Any American born on the morning of the September 11 attacks would today reach the age of majority. We have a whole generation that has grown up in the shadow of the deadliest terrorist attack in modern history.
As a nation we will mark today’s anniversary as we have done for the last 18 years. At key locations, the names of the thousands of people killed by al-Qaeda at the Pentagon, the Twin Towers, and on Flight 93, which crashed in Shanksville, Pennsylvania, will be read out one by one, to include the firefighters and police officers who ran to aid those trapped and who themselves would die that day.
It is right that we should do so. We should also take the time to remember and honor those, living and dead, who answered our nation’s call after what we would come to call the 9/11 attacks. The CIA paramilitaries and special operations forces that deployed into the mountains of Central Asia that October to destroy al-Qaeda’s Afghan camps and take down the Taliban regime that harbored Osama bin Laden. Then the thousands and thousands of men and women, wearing the cloth of the Republic who would deploy, often on multiple rotations, into the region and later the Middle East, as civilian leaders surrendered to inordinate mission creep and the ideology of “nation-building.”
And lastly, once again, we should recognize the special operations forces dispatched by a new commander-in-chief, Donald J. Trump, with a mission to destroy the caliphate of ISIS, the jihadi organization that had usurped al-Qaeda’s mantle to become the most dangerous jihadist group since the dissolution of the original Ottoman caliphate after World War I.
We can always prevail, as long as we have leaders who believe in our Republic and who see the world through realistic eyes.
But this should not simply be a day of remembrance. It is the best time—the right time—for reflection and reassessment, a time to ask and answer the question: What are the right lessons to draw?
The first and most obvious conclusion is that America once again has demonstrated we have the most capable and deadliest fighting forces in the world. When the mission was well-defined and the politicians weren’t micromanaging everything, for example in October 2001, or after the inauguration of President Trump, objectives we achieved and they were achieved in stunningly short order.
When the mission sets grew, when hard military and geopolitical truths were ignored or diluted by politicians with ideological end-states, such as the neoconservatives, or by those who just didn’t get national security and who didn’t care, as with the Obama White House, we became embroiled in pointless and impossible mission-sets, or saw the rise of even deadlier groups like ISIS.
Once again, the great Prussian was proved right. As Carl von Clausewitz teaches in his seminal work, On War, war may not be easy, but it is simple. The Bush-era conceit of trying to turn Afghanistan into Switzerland was always a stupid idea, only slightly less imbecilic than the Obama White House denying the Islamic motivation of global jihadists.
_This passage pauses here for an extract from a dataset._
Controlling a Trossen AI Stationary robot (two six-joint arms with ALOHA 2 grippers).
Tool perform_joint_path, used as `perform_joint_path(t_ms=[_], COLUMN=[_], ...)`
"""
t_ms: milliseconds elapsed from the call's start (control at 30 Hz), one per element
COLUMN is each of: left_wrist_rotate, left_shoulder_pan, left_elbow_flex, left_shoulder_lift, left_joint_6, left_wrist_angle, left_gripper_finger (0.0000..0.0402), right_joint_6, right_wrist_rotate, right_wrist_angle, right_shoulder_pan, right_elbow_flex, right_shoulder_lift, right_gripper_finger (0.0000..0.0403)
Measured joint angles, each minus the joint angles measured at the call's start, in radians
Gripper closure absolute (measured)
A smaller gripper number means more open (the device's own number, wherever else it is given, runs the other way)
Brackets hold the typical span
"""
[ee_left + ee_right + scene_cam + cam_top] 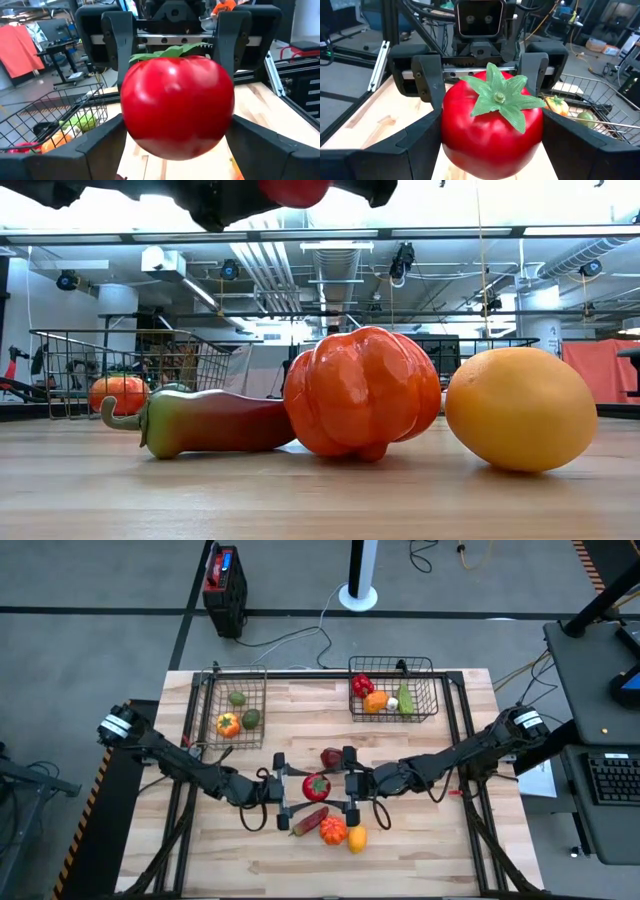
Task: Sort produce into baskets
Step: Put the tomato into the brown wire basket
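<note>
The red tomato [316, 786] hangs mid-table between both grippers, just above the chili [309, 820]; the right gripper [349, 785] is clamped on it; the left gripper [282, 786] flanks it spread, contact hidden; its underside is hidden.

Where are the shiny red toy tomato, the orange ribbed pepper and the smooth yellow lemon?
Shiny red toy tomato [316, 786], high view, its top by the leaves.
Orange ribbed pepper [362, 392], low view, middle of its side.
Smooth yellow lemon [520, 409], low view, centre of its rind.
</note>
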Motion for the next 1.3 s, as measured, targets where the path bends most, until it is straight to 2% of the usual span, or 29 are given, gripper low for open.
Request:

So let us return to the way war should be prosecuted. Analyze the situation based upon reality, not on what you would like the world to look like, and once the politicians have defined the object of war, let the military take operational control, and get out of the way. The mere fact the Obama has a secure tablet, called the Threat Disposition Matrix, upon which he would choose which terrorist to kill next, is the antithesis of being strategic. Luckily, with the arrival of President Trump, strategic decisiveness and requisite delegation to the military have returned to the way in which America prosecutes her wars.
Lastly, allow us to pause to note the positive consequences of renewed leadership at the top of the American body politic. It is all too easy to try and forget how the threat looked a scant three years ago. ISIS had eclipsed al-Qaeda. It had done that which bin Laden had never managed to achieve, declaring and building a new caliphate with millions of subjects and spanning multiple countries.
Almost weekly, we would be witnesses to attacks by ISIS-inspired terrorists in Europe and even the United States, with their gruesome propaganda videos circulating the web constantly, including images of American citizens being beheaded on camera. Now those days seem like a bad nightmare. We must never treat them as such. They were the indirect result of two presidents who were incompetent, ideologically blinded, and feckless.
Perhaps, the most important lesson of the last generation is this: America is a special nation. One that will always inspire deadly enemies exactly by dint of our being special. Nevertheless, we can always prevail, as long as we have leaders who believe in our Republic and who see the world through realistic eyes.